*PROBLEM REQUIREMENTS:* The lines to reproduce run from the first one below to the line containing "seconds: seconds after", both included. Reproduce them exactly and nothing else.

SOURCE DATA START

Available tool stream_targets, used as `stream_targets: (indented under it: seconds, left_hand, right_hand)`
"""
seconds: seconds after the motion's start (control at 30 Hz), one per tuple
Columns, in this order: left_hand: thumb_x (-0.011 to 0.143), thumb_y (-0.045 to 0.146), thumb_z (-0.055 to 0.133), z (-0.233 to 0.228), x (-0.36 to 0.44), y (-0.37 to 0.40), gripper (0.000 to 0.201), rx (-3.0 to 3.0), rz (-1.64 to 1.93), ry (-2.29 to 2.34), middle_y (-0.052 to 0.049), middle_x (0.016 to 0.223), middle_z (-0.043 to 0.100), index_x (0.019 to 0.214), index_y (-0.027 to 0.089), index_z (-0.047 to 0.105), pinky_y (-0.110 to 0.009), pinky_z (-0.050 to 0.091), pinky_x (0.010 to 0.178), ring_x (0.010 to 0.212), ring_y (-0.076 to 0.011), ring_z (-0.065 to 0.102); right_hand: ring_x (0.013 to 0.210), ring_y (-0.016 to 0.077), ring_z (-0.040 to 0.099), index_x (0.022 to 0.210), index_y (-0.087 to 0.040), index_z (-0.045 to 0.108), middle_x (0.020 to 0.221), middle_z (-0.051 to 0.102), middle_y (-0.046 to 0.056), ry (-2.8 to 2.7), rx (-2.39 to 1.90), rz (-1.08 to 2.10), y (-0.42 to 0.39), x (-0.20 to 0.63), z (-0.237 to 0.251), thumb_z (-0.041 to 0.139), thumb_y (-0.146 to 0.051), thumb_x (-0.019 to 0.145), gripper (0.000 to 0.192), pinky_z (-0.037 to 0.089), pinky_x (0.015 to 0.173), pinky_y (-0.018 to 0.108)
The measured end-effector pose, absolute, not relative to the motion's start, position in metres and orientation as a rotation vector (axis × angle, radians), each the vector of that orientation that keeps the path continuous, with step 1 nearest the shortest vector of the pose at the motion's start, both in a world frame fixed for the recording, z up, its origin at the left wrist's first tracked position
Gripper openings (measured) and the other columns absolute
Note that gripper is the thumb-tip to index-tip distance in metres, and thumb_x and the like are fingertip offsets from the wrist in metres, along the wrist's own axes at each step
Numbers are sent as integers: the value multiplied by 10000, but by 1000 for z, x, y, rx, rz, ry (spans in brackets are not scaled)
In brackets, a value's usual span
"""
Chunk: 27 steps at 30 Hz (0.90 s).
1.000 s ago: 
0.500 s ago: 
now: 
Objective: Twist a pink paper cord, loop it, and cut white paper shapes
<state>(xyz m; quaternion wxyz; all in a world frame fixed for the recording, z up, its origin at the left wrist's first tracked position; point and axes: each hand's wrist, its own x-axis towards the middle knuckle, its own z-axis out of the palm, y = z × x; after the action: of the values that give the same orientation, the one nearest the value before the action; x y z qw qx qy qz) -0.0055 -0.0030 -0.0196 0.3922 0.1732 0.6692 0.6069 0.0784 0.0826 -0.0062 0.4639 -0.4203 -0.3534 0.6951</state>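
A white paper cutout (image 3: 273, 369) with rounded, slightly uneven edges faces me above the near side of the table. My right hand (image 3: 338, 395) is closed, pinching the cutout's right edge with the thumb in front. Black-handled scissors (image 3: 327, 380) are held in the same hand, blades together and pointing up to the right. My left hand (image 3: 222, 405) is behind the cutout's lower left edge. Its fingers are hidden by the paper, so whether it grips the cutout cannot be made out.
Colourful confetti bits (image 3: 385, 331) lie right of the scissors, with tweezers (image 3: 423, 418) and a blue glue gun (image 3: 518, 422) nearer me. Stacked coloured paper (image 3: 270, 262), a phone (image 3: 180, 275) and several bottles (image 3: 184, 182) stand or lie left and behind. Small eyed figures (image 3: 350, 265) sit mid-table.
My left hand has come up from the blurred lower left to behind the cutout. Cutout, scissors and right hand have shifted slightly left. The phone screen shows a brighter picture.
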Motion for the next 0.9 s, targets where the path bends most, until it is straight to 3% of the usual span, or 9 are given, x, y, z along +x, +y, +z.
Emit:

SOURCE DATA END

*SOLVED EXERCISE:*
Available tool stream_targets, used as `stream_targets: (indented under it: seconds, left_hand, right_hand)`
"""
seconds: seconds after the motion's start (control at 30 Hz), one per tuple

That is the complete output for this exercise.